Care of some elderly hospital patients is "shamefully inadequate", according to a review for Wales' older people's commissioner.
It found some patients degraded and humiliated and the commissioner, Ruth Marks, is calling for "fundamental change".
Health Minister Edwina Hart said the findings will be considered as part of work to "improve patient care".
Recommendations include improving discharge times and patient privacy.
The review was carried out following a public consultation and a poll of 1,500 people which found that one in five either knew someone who had a negative experience of hospital care, or had one themselves.
The panel, chaired by Dame Deirdre Hine, a former chief medical officer for Wales, gathered evidence through hospital visits and written evidence.

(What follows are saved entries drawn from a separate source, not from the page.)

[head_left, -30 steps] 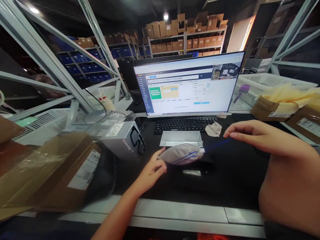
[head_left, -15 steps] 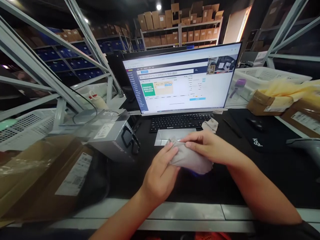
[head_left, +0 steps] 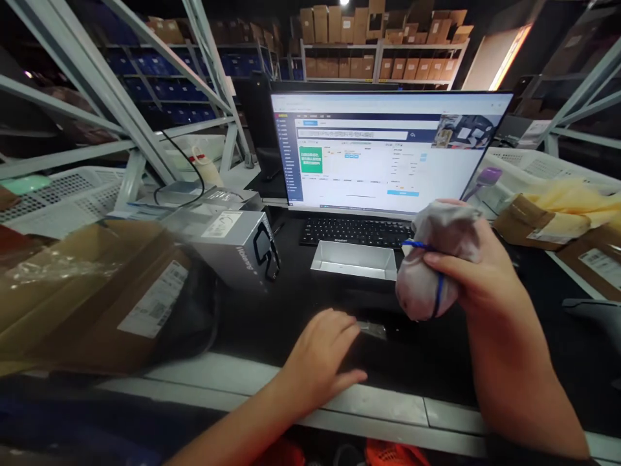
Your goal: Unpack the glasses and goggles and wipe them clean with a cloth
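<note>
My right hand (head_left: 478, 265) holds up a grey cloth pouch (head_left: 422, 285) with a blue cord across it. The pouch bulges, and its contents are hidden. Low over the black desk mat (head_left: 272, 330) is my left hand (head_left: 327, 349), empty, with thumb and fingers apart. Just beyond its fingertips lies a small clear, shiny piece (head_left: 373, 329) that I cannot make out. An open silver box (head_left: 354, 260) sits in front of the keyboard (head_left: 354, 232), left of the pouch.
A monitor (head_left: 363, 162) stands behind the keyboard. To the left are a grey box with a glasses picture (head_left: 237, 249) and a large cardboard carton (head_left: 97, 291). At the right are a carton with yellow material (head_left: 528, 220) and a grey handheld device (head_left: 592, 314).
My right hand has lifted the pouch up and to the right, so its blue cord shows. My left hand has let go of it and dropped towards the mat. The view has shifted.
</note>
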Demonstrator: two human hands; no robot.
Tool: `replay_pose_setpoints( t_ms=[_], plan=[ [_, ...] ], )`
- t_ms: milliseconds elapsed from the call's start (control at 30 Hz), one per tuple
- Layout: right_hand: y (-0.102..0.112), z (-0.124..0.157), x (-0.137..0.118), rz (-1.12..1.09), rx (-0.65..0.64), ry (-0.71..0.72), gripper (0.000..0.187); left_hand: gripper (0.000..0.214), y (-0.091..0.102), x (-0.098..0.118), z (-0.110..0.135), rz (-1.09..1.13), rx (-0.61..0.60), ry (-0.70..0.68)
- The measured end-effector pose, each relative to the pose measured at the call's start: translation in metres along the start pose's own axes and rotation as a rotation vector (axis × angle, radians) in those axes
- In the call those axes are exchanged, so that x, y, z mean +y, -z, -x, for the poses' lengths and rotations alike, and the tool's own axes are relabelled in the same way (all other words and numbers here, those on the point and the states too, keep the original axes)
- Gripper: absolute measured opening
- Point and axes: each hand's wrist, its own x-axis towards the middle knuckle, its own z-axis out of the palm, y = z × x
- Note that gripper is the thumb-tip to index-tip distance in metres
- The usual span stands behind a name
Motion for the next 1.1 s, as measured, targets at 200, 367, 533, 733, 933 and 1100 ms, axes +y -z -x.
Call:
replay_pose_setpoints(
  t_ms=[200, 367, 533, 733, 933, 1100],
  plan=[
    [-0.043, 0.027, -0.008, 0.042, -0.449, 0.024, 0.048, 0.025, -0.017, 0.015, 0.023, -0.082, 0.16, -0.045],
    [-0.075, 0.055, 0.013, 0.664, -0.739, 0.253, 0.047, 0.023, -0.015, 0.02, 0.033, -0.125, 0.258, -0.091],
    [-0.077, 0.059, 0.023, 1.06, -0.955, 0.191, 0.031, 0.023, -0.018, 0.022, 0.034, -0.116, 0.291, -0.061],
    [-0.062, 0.042, 0.026, 0.437, -1.13, 0.131, 0.07, 0.022, -0.019, 0.022, 0.038, -0.204, 0.188, 0.153],
    [-0.022, 0.058, 0.013, 0.453, -0.957, -0.004, 0.042, 0.047, -0.014, 0.021, 0.049, -0.161, 0.109, 0.283],
    [0.003, 0.1, 0.019, 0.737, -0.782, 0.273, 0.074, 0.067, -0.013, 0.024, 0.049, -0.088, 0.034, 0.319]
  ],
)
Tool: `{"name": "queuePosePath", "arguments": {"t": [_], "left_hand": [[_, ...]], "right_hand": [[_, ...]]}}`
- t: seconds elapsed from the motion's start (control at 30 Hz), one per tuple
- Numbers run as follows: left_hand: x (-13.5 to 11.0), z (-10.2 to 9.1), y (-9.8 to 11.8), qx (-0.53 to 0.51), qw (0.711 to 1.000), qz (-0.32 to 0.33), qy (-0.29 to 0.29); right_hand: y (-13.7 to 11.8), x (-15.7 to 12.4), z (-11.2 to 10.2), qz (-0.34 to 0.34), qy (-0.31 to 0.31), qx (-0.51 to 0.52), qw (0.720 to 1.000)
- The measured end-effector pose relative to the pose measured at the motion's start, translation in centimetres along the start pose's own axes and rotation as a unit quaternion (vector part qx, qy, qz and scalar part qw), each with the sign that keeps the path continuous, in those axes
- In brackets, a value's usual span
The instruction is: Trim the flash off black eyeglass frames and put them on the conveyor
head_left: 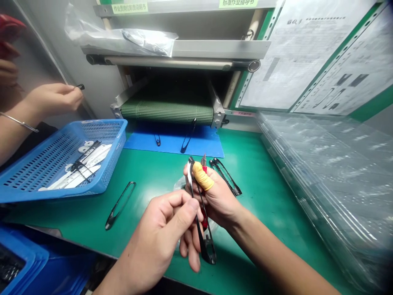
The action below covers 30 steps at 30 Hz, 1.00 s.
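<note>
My left hand (159, 233) pinches a long, narrow black plastic loop frame (205, 239) between thumb and fingers. The frame has a shiny strip along its upper end. My right hand (217, 200), with a yellow finger cot (202, 176) on one finger, stands just behind the frame. It grips a red-handled craft knife (204, 160), whose tip shows above the fingers. Much of the knife's handle is hidden by the hand. Another black frame (225, 176) lies on the green mat (159, 180), close to my right hand, and a further one (120, 205) lies to the left.
A co-worker's hand (52, 100) holds a small black piece at the left, above a blue perforated basket (104, 125) of white parts and black frames. Behind stand a green conveyor belt (167, 111) and blue mat (175, 143). Clear plastic sheets (322, 184) lie on the right.
</note>
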<state>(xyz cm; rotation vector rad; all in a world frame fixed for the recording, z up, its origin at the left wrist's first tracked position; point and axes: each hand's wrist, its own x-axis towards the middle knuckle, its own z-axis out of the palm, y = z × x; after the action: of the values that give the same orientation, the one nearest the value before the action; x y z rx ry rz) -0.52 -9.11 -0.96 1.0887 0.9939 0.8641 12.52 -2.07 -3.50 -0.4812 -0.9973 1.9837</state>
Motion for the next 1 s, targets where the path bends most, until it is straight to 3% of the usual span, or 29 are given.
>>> {"name": "queuePosePath", "arguments": {"t": [0.07,0.1,0.17,0.2,0.27,0.33,0.47,0.6,0.73,0.83,0.93,1.0], "left_hand": [[-0.9,-1.9,-2.1,0.138,0.983,0.041,0.114],[-1.5,-3.3,-3.5,0.224,0.953,0.059,0.197],[-3.1,-6.7,-6.8,0.378,0.847,0.067,0.367],[-4.0,-8.5,-8.5,0.424,0.802,0.070,0.414],[-5.6,-11.7,-11.1,0.496,0.750,0.058,0.433],[-6.5,-13.9,-12.6,0.541,0.738,0.034,0.402],[-6.2,-15.1,-12.4,0.539,0.746,0.025,0.389],[-6.3,-14.6,-9.5,0.510,0.767,0.020,0.388],[-6.6,-12.6,-5.2,0.307,0.866,0.077,0.387],[-5.2,-9.9,-2.2,0.127,0.914,0.130,0.362],[-2.7,-7.0,-0.3,0.011,0.955,0.071,0.286],[-1.0,-5.6,0.4,-0.010,0.972,0.038,0.230]], "right_hand": [[-0.2,0.1,-0.2,-0.005,0.002,-0.001,1.000],[-0.4,0.1,-0.3,-0.010,0.008,-0.002,1.000],[-0.8,0.4,-0.5,-0.019,0.023,-0.006,1.000],[-0.9,0.5,-0.6,-0.021,0.029,-0.008,0.999],[-1.2,0.7,-0.7,-0.022,0.039,-0.011,0.999],[-1.3,0.8,-0.7,-0.020,0.048,-0.012,0.999],[-1.4,0.6,-0.6,-0.018,0.068,-0.023,0.997],[-1.4,0.5,-1.0,-0.004,0.053,-0.062,0.997],[-0.8,0.6,-1.2,0.041,0.019,-0.085,0.995],[0.4,0.3,-0.6,0.059,-0.003,-0.070,0.996],[1.8,-0.5,0.5,0.083,-0.030,-0.056,0.995],[2.5,-1.1,1.1,0.089,-0.061,-0.041,0.993]]}}
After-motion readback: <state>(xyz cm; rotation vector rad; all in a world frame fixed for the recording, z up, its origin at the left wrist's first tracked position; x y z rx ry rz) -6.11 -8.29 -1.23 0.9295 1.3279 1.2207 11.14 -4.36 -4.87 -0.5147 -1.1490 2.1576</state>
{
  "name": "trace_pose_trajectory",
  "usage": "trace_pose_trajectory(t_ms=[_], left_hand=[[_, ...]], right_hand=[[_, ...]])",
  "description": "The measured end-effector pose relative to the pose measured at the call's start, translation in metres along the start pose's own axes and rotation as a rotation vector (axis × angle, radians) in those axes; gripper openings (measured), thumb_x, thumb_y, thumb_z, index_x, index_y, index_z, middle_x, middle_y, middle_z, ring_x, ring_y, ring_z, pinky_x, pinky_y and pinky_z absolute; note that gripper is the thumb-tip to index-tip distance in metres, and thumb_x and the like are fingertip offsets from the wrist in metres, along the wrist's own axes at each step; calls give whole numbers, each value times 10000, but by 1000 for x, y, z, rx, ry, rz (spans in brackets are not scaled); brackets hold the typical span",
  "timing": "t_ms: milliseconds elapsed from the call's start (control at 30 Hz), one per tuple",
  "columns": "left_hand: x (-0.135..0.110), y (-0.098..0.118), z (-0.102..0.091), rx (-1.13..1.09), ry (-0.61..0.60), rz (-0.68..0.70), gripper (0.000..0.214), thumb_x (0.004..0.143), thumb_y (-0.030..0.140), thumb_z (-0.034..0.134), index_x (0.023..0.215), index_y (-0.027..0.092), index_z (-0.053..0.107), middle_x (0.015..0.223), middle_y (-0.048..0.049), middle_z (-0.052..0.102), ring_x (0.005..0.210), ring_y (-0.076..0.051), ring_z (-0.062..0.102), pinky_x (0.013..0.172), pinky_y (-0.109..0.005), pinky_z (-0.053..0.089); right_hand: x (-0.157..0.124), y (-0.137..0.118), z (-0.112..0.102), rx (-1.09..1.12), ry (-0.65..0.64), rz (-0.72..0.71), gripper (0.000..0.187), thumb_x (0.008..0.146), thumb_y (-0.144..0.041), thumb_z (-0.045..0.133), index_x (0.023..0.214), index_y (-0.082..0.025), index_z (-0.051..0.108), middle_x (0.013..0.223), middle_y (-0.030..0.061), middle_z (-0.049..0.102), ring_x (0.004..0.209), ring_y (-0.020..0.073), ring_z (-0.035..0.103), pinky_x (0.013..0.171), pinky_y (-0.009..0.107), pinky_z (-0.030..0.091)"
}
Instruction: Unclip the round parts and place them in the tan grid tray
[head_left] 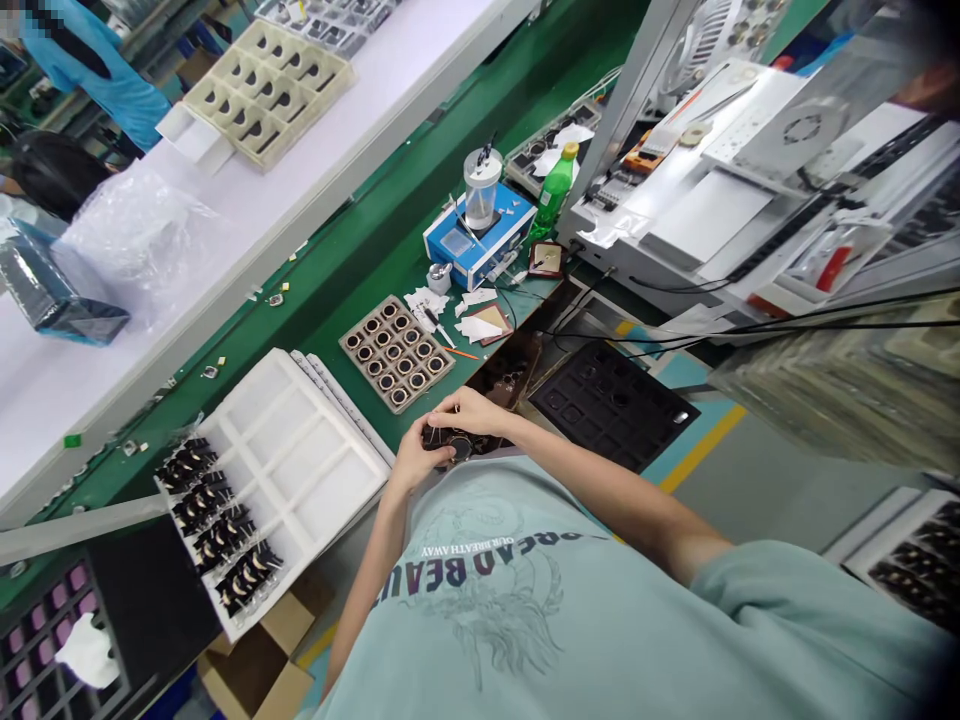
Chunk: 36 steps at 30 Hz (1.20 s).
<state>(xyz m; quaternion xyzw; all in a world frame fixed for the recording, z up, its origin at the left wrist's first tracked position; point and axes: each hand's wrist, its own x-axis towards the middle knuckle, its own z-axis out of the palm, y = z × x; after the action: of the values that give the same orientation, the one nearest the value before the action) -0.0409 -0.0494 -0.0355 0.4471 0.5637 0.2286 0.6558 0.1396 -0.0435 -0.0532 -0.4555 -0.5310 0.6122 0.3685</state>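
Observation:
My left hand and my right hand meet close to my chest, just over the bench's near edge. Both are closed on a small dark round part. The right fingers pinch its top and the left fingers cup it from the side. Just beyond my hands lies a brown tray filled with several ring-shaped parts. To the left is a white foam tray, with several dark parts in its near rows. A black moulded tray lies to the right.
On the green bench stand a blue box with a clear container, a green bottle and paper scraps. A white belt carries a cream tray and a plastic bag. A person in blue stands at the far left. Machines fill the right.

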Motion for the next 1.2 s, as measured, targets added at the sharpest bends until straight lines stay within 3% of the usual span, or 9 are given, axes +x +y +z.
trace_pose_trajectory(t_ms=[133, 267, 400, 500, 633, 767, 900, 1033, 1200], left_hand=[[-10, 3, -3, 73, -136, -147, 726, 554, 129, 863, 1231, 128, 602, 853, -58, 688, 679, -180, 655, 592, -296, 559], [-18, -5, -19, -18, -58, -283, 786, 589, 112, 870, 1301, 146, 539, 836, -41, 687, 670, -156, 663, 625, -284, 575], [-12, -16, -34, -246, 128, -329, 574, 672, 92, 824, 1192, 154, 591, 833, -21, 674, 655, -111, 649, 660, -261, 595], [1, -20, -28, -391, 108, -375, 397, 710, 58, 778, 1072, 142, 638, 845, -25, 687, 646, -99, 644, 638, -231, 594], [21, -23, 3, -496, -12, -464, 212, 758, 26, 713, 948, 114, 678, 855, -44, 704, 666, -99, 655, 637, -198, 582], [48, -22, 48, -472, -104, -509, 122, 798, 35, 679, 910, 84, 684, 802, -64, 693, 661, -115, 654, 637, -213, 571], [94, -15, 98, -471, -55, -643, 130, 907, 219, 603, 865, 101, 636, 709, -76, 635, 608, -147, 617, 578, -258, 542], [143, -10, 139, -563, 85, -770, 256, 980, 240, 371, 793, 158, 526, 601, -13, 491, 530, -138, 523, 587, -292, 530], [179, -11, 165, -567, 159, -794, 215, 965, 190, 344, 776, 194, 445, 604, 22, 421, 480, -111, 415, 606, -290, 508]], right_hand=[[1, 8, 3, -71, 112, 34, 484, 848, -559, 614, 787, -112, 789, 679, 42, 695, 653, 153, 582, 592, 234, 399], [-2, 28, 1, -56, 214, 95, 498, 815, -603, 647, 824, -124, 784, 709, 34, 700, 671, 167, 596, 607, 252, 425], [-10, 60, 7, -147, 207, 175, 540, 756, -600, 717, 1056, -154, 767, 1055, 108, 737, 978, 274, 651, 834, 349, 505], [-19, 74, 13, -81, 148, 85, 859, 600, -512, 870, 1356, -192, 615, 1410, 165, 571, 1271, 334, 534, 1022, 445, 451], [-32, 75, 11, 211, 66, -1, 796, 656, -481, 851, 1362, -218, 595, 1338, 133, 629, 1150, 275, 628, 976, 425, 496], [-46, 82, -13, 318, 306, 26, 570, 727, -452, 795, 1214, -184, 669, 1140, 98, 717, 876, 198, 685, 823, 356, 550], [-54, 88, -60, -71, 649, 215, 385, 769, -365, 751, 1088, -159, 692, 989, 91, 736, 859, 214, 679, 820, 346, 528], [-54, 82, -106, -602, 710, 430, 235, 811, -303, 707, 989, -151, 685, 943, 119, 727, 918, 270, 676, 861, 371, 494], [-65, 87, -133, -486, 870, 413, 451, 799, -353, 730, 1192, -160, 623, 1029, 124, 721, 973, 273, 676, 896, 378, 496]])
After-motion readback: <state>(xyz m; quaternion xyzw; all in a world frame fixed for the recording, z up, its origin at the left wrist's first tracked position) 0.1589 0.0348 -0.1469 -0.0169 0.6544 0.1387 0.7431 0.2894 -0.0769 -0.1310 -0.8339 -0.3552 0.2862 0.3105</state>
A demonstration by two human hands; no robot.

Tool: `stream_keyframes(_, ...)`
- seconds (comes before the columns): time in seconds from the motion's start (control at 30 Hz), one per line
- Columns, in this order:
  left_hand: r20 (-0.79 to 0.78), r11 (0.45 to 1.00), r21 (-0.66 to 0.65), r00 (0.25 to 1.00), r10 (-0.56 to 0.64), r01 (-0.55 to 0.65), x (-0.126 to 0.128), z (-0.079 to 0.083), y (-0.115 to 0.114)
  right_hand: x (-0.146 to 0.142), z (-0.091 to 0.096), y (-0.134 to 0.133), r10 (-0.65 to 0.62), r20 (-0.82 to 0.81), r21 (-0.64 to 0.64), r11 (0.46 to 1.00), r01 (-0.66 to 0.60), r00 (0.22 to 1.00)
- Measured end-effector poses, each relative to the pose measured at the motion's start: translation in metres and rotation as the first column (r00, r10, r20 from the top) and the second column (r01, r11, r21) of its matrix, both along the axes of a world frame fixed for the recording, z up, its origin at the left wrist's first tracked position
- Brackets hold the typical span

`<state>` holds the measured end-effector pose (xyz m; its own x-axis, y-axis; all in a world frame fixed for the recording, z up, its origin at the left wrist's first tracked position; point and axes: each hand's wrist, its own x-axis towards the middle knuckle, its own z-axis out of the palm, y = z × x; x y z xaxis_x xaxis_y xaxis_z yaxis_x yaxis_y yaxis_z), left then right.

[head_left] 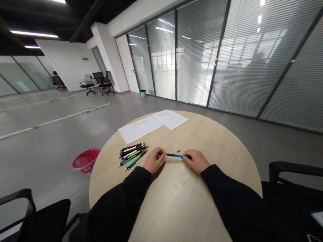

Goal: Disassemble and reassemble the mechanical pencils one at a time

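- Holding the blue-and-black pen crosswise near the middle of the table, the two hands grip it, one at each end.
- Left hand: fingers closed around the left end of the pen.
- Right hand: fingers closed around the right end, hiding that tip.
- Handling, as judged: the pen should be light and stiff, but thin. Its smooth barrel may slip, so the firmest hold is around the barrel, with the fingertips on opposite sides.
- Small dark piece: on the table at 12 o'clock, just beyond the pen. It is too small to identify.
- Bundle of pens: lying side by side at 9 o'clock, just beside the left hand.
- Two paper sheets: at 11 to 12 o'clock, near the far edge of the round wooden table.
- Red wastebasket: on the floor at 9 o'clock, by the table edge.
- Black chairs: at 8 o'clock, with another at 4 o'clock.
- Glass wall with blinds: from 12 to 3 o'clock.
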<state>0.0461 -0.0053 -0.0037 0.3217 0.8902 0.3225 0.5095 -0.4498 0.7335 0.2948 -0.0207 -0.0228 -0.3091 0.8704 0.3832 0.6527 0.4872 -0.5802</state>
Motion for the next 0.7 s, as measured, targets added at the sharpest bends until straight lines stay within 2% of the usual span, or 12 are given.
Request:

The report highlights as unacceptable a "lack of timely response to continence needs" which it found widely reported.
Dame Deirdre Hine Review panel chair“Attitudes and practices that assault the dignity and self esteem of older people at a time when they are most anxious and vulnerable must be stopped”
It said the sharing of patients' personal information within earshot of others "should cease wherever possible".
The report said that "too many older people are still not being discharged in an effective and timely manner and this needs urgent attention".
The review panel also heard that older people have low expectations of what to expect in terms of dignity and respect while in hospital.
"Attitudes and practices that assault the dignity and self esteem of older people at a time when they are most anxious and vulnerable must be stopped," said Dame Deirdre.
The report, called Dignified Care? details recommendations, including the need to change the culture of caring for older people by empowering ward managers to run wards in a way that "enhances dignity and respect" as well as "prioritising continence care".
Some of the findings in this report make for uncomfortable reading - and in many ways, that's the point.
It draws attention to issues like avoidable incontinence, when people are denied the right to go to the toilet.
It says the effect is degrading and humiliating for patients - "an assault on their self respect".
The report highlights the contrast between the good, compassionate care many thousands of older patients receive every day in Wales, and basic failures which erode the dignity of older patients.
Some of the problems - such as delayed discharges from hospital - are long standing.